目撃情報のあった3階の女子トイレに向かう。

一つだけ扉が閉まっている個室があった。ここだ。

「行きます」

ノックをする。

「花子様、花子様いらっしゃいますか?」

ギィィィィ…。

扉がゆっくりと開く。

『何?二日酔いだから今日は帰ってくれない?』

床を見ると甘酒の缶が散乱している。おそらくお供え物だろう。

霊も二日酔いするんだ。

「では、これは無用ですね」

『何よ?』

紙袋からある物を取り出す。

ファッション雑誌に載っていた最新のコーデ一式だった。

『ちょっと待って!マジ最高!』

先ほどまでの二日酔いはどこへやら。テンションが爆上げの花子様。

『欲しかったんだよね〜こういう服。だってさ、この服どれくらい着てると思う?時代遅れじゃん。でもこれはマジ感動した!あとは髪型が変わればな〜』

「では私が切りましょう」

そう言って私はハサミを取り出す。

『あなた切れるの?』

「はい。妹の髪をいつも切っていましたのでなれています」

『じゃあお願いするわ』

そうして髪を切っていく。

「上手いものだな」

三千院さんが感心して見ている。

「できました」

持っていた鏡を渡す。

『これよ、これ!』

どうやら気にいってくれたようだ。

「その代わりにお願いを聞いてもらえますか?」

『良いわよ。
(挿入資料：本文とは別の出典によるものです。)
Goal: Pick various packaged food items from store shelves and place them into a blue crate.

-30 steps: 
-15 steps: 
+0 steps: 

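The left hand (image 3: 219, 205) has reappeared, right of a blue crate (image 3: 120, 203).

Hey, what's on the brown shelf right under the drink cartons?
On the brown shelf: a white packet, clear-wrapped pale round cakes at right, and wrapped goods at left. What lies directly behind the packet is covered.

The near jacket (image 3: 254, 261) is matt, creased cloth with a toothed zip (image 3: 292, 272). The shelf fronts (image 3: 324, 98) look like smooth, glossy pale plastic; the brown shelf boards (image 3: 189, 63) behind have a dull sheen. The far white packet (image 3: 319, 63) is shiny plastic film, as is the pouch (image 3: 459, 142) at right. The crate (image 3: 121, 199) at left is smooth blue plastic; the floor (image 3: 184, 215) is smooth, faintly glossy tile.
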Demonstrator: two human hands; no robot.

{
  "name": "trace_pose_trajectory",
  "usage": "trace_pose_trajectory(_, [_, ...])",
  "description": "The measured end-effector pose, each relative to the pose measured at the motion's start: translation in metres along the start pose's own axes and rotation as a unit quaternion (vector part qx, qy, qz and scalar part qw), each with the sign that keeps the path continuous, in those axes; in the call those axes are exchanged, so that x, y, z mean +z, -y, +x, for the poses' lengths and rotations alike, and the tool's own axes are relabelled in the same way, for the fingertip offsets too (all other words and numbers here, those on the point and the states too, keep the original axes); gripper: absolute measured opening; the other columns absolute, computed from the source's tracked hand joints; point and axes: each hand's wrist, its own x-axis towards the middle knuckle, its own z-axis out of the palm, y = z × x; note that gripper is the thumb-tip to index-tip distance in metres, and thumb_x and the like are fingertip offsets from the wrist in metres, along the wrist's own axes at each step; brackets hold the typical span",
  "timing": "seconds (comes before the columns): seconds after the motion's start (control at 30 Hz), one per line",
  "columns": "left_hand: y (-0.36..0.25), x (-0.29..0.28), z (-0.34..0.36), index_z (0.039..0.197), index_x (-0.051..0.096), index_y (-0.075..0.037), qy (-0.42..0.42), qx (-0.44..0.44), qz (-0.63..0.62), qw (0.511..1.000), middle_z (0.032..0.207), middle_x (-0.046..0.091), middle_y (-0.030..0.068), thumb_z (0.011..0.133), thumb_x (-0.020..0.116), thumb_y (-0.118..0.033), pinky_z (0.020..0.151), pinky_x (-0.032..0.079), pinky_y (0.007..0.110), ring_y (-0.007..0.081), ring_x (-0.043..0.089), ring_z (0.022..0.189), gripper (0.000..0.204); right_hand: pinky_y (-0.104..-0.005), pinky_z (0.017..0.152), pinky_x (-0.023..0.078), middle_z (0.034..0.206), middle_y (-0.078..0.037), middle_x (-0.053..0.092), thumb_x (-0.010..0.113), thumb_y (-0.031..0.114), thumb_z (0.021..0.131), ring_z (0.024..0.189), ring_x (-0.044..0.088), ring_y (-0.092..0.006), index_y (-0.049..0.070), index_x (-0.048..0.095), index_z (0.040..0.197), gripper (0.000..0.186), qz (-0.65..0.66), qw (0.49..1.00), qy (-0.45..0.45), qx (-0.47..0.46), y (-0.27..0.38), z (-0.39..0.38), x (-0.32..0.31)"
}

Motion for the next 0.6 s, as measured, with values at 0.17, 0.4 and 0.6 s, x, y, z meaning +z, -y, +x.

気分が良いから』

じっくり鏡を見ている花子様。

「こちらに来た生徒達にオールでカラオケに付き合わさせるのはやめてもらっても良いでしょうか?」

どうだろう。

『良いわよ。最近、睡眠が取れてなかったからお肌が荒れてるのよ〜』

案外軽く引き受けてくれた、美容に気を使う花子様。満足したのかすうっと消えていった。


残るは鏡ー。これが最難関だった。